Ergo, las verdades incómodas son opacadas y eclipsadas por la industria de la evasión y el escapismo condescendiente. En la pantalla grande, la realidad sufre un proceso de evaporación.

Las razones del problema deben atenderse y merecen una discusión seria. Por ahora, escapan del dominio y del espacio de la columna de hoy. Apenas las recordamos para no fingir demencia e invitar al gremio a tomarlas en consideración. De lo contrario, la tendencia negativa seguirá cobrando sus víctimas audiovisuales. Es decir, los eslabones más débiles de la estructura de producción hecha en casa.

El escamoteo de El silencio de las moscas no resulta fruto de la casualidad. Responde a un asunto cultural. Por algo la dirige, con pleno dominio de facultades, el antropólogo Eliezer Arias, al frente de un equipo técnico y humano de altos quilates.

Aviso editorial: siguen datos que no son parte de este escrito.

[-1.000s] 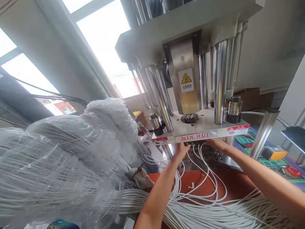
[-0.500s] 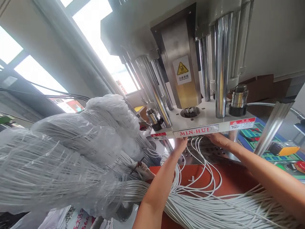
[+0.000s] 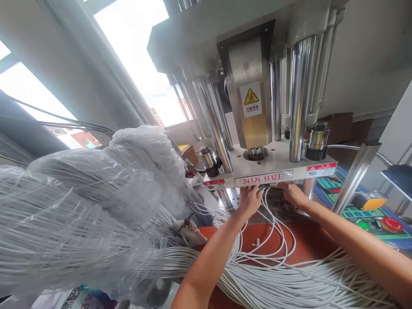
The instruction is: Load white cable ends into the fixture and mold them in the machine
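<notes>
My left hand (image 3: 251,200) reaches in under the front edge of the press's white plate (image 3: 222,175). Its fingers are curled beside the upper ends of several white cables (image 3: 283,236), and what they hold is hidden. From the other side, my right hand (image 3: 293,194) reaches below the same edge, its fingertips mostly covered by the plate. Between the hands, the cables loop down from the dark metal mould area (image 3: 278,204). They join a thick bundle of white cables (image 3: 273,283) across the orange-red work surface (image 3: 309,234).
Plastic-wrapped cable bundles (image 3: 96,184) crowd the left side. Steel guide columns (image 3: 301,98) and a heated nozzle block (image 3: 254,128) with a heat-warning label stand above the plate. On the right are a control panel (image 3: 373,214), a red stop button (image 3: 392,225) and a metal post (image 3: 357,178).
My left hand has come lower and further into view, with more of its back and fingers showing. My right hand stays under the plate, slightly lower. The camera view has shifted slightly.
</notes>
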`<action>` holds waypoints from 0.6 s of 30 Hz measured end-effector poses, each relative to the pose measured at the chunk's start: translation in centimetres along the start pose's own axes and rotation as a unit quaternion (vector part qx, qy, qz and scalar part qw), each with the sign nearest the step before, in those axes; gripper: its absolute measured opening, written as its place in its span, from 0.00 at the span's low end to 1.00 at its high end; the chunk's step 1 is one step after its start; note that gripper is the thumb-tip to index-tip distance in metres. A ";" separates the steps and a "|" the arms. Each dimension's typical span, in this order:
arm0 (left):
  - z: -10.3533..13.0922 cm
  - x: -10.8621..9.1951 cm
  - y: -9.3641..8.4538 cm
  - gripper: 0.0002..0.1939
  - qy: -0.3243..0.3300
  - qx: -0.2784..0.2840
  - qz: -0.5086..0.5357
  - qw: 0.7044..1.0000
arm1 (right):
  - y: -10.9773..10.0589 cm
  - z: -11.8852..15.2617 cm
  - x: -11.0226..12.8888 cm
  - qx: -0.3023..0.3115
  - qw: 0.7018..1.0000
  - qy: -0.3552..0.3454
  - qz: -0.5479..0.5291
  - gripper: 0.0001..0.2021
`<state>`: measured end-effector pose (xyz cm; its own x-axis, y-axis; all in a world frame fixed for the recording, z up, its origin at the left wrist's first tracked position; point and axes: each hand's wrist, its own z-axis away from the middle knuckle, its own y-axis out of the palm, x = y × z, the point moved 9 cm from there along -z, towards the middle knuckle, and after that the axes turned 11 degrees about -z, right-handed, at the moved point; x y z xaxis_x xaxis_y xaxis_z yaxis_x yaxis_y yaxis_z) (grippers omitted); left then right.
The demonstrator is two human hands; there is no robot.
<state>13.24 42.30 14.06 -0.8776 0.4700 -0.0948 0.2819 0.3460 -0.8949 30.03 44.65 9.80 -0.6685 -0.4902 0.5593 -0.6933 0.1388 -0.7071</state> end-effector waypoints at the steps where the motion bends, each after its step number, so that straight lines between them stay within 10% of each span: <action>1: 0.1 -1.6 0.0 0.20 0.037 -0.009 -0.014 0.999 | 0.1 0.1 0.1 0.003 1.000 -0.002 0.001 0.19; 4: 0.1 -4.2 0.9 0.20 0.080 -0.001 -0.032 0.996 | 0.2 0.2 0.5 0.013 1.000 -0.006 0.003 0.23; 18: -1.5 -4.2 3.7 0.15 0.095 0.063 -0.127 0.985 | 0.4 0.0 0.5 0.075 0.997 0.026 0.000 0.25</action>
<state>18.60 42.83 11.80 -0.8220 0.5289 0.2113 0.0023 0.3740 -0.9274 29.46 44.46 9.77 -0.6848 -0.4445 0.5774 -0.6474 0.0075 -0.7621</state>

Música, cámara, sonido, fotografía y montaje componen un ensamble perfecto de resonancias conceptuales. Película de impecable factura, se erige en una obra maestra de un hipnótico acabado expresionista, al límite de géneros como el melodrama social y la atmósfera de un réquiem de terror gótico.  

El filme disecciona una sintomática epidemia acontecida en Mérida: una ola de suicidios desatada desde los años noventa, a la sombra de diversas causas y consecuencias, como el machismo, la homofobia, la incomunicación, el aislamiento, la depresión, la soledad, el abuso sexual, la brecha generacional, la inercia, el desempleo, el abandono y la desarticulación del tejido familiar.

Jamás se pretende imponer una tesis dogmática. El realizador expone cada caso con sumo respeto por el dolor de los otros, de los padres, de los amigos, de los conocidos de quienes decidieron quitarse la vida.

Las imágenes poéticas y los conmovedores testimonios permiten a la audiencia extraer su propia conclusión. Mención aparte la escogencia de las voces protagónicas del reparto coral. Dos madres unidas por el mismo cargo de conciencia y sentido de pésame ante la desaparición física de sus respectivas hijas. Ambas abren y clausuran el largometraje por separado y en conjunto. Reflexionan, dialogan, buscan una explicación, comparten sentimientos de culpa y añoranzas. Las acompañan figuras secundarias no menos interesantes.

La reconstrucción de la inmolación de una chica emo, incomprendida y enamorada del arte de la ilustración, supone uno de los momentos cumbres de la cinta.

Enigmáticos y de gran poder semiótico los paisajes, los encuadres, los detalles, los vestigios de una naturaleza rural insondable.

Abstracto, lírico y espectral como su nombre, El silencio de las moscas amplía la nómina de los grandes documentales vernáculos del tercer milenio.

Arranca lágrimas. Dignifica a sus personajes. Dibuja viñetas inolvidables. Evoca la seriedad de un Herzog, el existencialismo de la vanguardia del género, entre el arrebato personal de Elena y el estudio general de The Bridge. Documentales dedicados a investigar el por qué de la autodestrucción del sujeto posmoderno.

Imborrable el desenlace. Una sucesión de primeros planos de rostros con los ojos cerrados. Una serie de retratos marcados por la pérdida. Nos interpelan, nos sacuden. Aunque usted no lo crea, su melancolía envuelve un llamado a la esperanza. De la tragedia a la segunda oportunidad, al intento de superar el luto.